SUPPLIED MATERIAL:
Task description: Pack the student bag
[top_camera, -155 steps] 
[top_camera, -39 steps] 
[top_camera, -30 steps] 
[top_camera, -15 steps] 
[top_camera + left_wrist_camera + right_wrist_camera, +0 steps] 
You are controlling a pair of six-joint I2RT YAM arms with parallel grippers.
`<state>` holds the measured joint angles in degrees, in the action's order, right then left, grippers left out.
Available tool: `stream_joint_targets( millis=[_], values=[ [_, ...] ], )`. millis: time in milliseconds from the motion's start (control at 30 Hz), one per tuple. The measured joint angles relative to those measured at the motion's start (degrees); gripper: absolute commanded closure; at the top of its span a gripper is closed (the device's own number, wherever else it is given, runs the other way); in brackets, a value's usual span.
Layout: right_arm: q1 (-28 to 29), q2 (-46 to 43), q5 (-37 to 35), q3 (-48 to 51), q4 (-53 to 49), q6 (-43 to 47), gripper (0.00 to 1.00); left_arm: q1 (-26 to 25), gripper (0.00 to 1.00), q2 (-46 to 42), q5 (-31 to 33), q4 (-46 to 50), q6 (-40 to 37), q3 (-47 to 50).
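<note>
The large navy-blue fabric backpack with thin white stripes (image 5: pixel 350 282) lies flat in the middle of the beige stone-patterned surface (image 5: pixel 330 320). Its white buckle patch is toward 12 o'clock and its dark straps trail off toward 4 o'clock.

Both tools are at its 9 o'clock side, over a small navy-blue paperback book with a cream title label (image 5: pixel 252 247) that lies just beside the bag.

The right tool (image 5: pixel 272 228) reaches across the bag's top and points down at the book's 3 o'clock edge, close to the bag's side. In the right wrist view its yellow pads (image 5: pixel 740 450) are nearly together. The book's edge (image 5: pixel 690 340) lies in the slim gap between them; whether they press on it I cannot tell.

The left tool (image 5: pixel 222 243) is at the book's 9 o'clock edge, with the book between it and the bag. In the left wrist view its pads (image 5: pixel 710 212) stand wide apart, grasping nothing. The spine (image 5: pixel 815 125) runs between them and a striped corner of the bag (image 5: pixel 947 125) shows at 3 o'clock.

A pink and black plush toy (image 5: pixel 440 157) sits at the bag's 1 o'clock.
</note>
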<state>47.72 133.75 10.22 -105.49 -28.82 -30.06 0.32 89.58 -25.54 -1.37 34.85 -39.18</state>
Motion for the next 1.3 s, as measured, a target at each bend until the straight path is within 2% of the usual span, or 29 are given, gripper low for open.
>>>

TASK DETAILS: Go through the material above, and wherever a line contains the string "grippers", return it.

OUTPUT OF THE EXERCISE:
You are controlling a pair of six-joint I2RT YAM arms with parallel grippers.
`<state>` holds the measured joint angles in degrees, in the action's order, right then left, grippers left out.

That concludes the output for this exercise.